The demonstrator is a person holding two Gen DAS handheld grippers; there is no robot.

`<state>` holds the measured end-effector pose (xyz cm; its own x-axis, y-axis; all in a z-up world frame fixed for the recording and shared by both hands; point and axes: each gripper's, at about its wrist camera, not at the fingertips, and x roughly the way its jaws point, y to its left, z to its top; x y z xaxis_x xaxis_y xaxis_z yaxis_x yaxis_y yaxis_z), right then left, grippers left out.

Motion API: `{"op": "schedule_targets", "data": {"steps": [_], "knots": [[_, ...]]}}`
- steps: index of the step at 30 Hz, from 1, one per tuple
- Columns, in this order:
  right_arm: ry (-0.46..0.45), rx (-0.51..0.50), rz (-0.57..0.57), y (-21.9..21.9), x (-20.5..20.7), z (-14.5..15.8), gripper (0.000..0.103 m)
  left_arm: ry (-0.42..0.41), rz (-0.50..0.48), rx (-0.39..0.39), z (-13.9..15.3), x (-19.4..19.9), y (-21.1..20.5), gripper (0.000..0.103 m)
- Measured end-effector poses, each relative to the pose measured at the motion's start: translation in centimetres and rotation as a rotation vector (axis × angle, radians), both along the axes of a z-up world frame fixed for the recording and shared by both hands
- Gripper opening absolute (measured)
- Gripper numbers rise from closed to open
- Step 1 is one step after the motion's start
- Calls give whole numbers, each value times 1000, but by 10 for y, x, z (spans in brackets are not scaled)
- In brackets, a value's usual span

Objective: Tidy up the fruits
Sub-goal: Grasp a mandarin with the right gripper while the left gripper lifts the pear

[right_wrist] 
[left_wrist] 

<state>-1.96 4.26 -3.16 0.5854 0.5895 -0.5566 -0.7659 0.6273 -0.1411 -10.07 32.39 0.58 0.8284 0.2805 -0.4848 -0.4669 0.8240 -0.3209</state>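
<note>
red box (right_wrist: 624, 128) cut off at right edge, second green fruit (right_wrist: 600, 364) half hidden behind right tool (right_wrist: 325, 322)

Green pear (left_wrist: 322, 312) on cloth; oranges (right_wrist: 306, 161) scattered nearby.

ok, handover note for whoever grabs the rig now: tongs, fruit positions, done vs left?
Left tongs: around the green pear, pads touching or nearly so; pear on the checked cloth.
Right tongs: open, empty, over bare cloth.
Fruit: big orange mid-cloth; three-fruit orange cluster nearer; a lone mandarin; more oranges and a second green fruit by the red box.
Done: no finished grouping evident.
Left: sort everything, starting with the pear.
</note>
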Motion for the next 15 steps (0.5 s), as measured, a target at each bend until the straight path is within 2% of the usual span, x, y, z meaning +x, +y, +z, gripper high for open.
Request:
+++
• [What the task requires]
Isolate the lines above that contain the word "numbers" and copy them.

• [Written response]
- Gripper numbers rise from closed to open
- Calls give whole numbers, each value times 1000, but by 10 for y, x, z (spans in brackets are not scaled)

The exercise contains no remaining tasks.